5. After a shareholder's Class B shares remain outstanding for a
specified period of time (not to exceed eight years), they will
automatically convert to Class A shares of the same Fund at the
relative net asset values of each of the classes, and will thereafter
be subject to the lower aggregate distribution, service, and
shareholder servicing fees under the Class A Plans applicable to the
Class A shares. For purposes of conversion to Class A, all shares in a
shareholder's account purchased through the reinvestment of dividends
and other distributions paid in respect of Class B shares will
considered to be held in the separate sub-account. Each time any Class
B shares in the shareholder's account convert to Class A, a
proportional amount of Class B shares in the sub-account will also
convert to Class A.
6. Any other class of shares may provide that shares in that class
(the ``Purchase Class'') will, after a period of time, automatically
convert into another class of shares (the ``Target Class'') on the
basis of the relative net asset values of the two classes, without the
imposition of any sales load, fee, or other charge, provided that,
after conversion, the converted shares would be subject to an asset-
based sales charge and/or service fee (as those terms are defined in
the NASD rule) and/or a shareholder servicing fee, that in the
aggregate are lower than the asset-based sales charge and service fee
and shareholder servicing fee to which the Purchase Class shares were
subject prior to the conversion. Such a conversion feature will be
described in the relevant prospectus. (The term ``Purchase Class''
hereafter refers to any class of shares, including Class B shares, with
a conversion feature).
7. Any conversion of shares of one class to shares of another class
is subject to the continuing availability of a ruling of the Internal
Revenue Service or an opinion of counsel to the effect that the
conversion of shares does into constitute a taxable event under federal
income tax law. Any such conversion may be suspended if such a ruling
or opinion is no longer available.
8. Under the Multiple Distribution System, all expenses incurred by
a Fund will be borne proportionately by each class based on the
relative net assets attributable to each such class, except for the
different: (a) Distribution, service, and shareholder servicing fees,
and any other costs relating to implementing the Plans or an amendment
to such Plans (including obtaining shareholder approval of a Plan or an
amendment to such Plan); (b) Class Expenses; and (c) possibly transfer
agency fees (and any other incremental expense properly attributable to
a class which the Commission shall approve by amended order)

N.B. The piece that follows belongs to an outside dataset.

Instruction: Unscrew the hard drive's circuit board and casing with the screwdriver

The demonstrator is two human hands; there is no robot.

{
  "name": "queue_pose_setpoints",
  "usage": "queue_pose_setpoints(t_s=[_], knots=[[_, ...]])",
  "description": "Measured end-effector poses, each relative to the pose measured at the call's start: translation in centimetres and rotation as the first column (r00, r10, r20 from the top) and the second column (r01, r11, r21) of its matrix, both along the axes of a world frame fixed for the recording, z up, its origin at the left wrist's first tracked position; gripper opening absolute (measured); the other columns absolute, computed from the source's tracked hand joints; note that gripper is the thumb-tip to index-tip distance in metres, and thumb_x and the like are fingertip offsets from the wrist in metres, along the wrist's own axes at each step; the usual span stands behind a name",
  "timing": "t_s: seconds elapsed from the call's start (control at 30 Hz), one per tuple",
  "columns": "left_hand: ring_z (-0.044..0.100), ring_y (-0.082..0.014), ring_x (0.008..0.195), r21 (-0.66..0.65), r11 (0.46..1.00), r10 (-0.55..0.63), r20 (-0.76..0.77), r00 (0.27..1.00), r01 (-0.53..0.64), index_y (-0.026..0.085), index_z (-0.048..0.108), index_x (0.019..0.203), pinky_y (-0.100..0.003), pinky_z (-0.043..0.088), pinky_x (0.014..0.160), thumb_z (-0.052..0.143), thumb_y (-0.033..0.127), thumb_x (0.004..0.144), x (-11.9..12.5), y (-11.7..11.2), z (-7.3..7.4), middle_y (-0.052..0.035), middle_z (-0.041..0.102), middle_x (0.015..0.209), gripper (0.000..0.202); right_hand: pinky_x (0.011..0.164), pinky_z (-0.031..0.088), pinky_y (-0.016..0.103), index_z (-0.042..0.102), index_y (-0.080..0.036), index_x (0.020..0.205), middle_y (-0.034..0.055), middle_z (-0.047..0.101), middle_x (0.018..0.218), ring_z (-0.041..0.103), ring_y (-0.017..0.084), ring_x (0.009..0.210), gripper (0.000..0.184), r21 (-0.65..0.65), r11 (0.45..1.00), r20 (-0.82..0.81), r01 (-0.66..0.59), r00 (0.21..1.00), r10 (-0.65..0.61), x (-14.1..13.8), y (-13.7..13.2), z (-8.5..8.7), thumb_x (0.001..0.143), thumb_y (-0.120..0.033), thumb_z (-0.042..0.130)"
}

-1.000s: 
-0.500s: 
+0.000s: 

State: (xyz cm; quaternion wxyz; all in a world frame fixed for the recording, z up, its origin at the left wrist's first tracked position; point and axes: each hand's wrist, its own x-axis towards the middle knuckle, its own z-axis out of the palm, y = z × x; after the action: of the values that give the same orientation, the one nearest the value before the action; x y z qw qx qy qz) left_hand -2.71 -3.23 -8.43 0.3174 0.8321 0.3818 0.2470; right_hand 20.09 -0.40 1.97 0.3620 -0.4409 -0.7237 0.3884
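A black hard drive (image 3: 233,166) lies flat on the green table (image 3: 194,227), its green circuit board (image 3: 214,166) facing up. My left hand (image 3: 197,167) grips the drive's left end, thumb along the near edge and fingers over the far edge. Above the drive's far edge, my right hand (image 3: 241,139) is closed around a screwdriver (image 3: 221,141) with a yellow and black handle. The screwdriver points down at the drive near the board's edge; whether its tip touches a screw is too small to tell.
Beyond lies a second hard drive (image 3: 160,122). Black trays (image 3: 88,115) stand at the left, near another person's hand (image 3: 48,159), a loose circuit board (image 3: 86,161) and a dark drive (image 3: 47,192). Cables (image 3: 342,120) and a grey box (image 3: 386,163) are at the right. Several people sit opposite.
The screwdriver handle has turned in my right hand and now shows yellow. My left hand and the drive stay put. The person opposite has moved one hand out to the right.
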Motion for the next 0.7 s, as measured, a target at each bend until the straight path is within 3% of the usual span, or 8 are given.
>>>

attributable to a class, which will be borne directly by each
respective class.
9. LFBDS or shareholder servicing agents may choose to reimburse or
waive distribution, service, or shareholder servicing fees on certain
classes of a Fund on a voluntary, temporary basis. The amount on such
fees waived or reimbursed by LFBDS or shareholder servicing agents may
vary from class to class. Such fees are by their nature specific to a
given class and may vary from one class to another. Applicants believe
that it is acceptable and consistent with shareholder expectations to
reimburse or waive such fees at different levels for different classes
of the same Fund.
10. In addition, LFBDS, Citibank, or other service contractors may
waive or reimburse certain fees or expenses which do not vary from
class to class but apply equally to all classes of a given Fund (``Fund
expenses'') provided that the same proportionate amount of Fund
expenses are waived or reimbursed for each class of a Fund. Any Fund
expenses that are waived or reimbursed would be credited to each class
of a Fund based on the relative net assets of the classes.
11. To the extent exchanges are permitted, such exchanges will
comply with all applicable provisions of rule 11a-3 under the Act.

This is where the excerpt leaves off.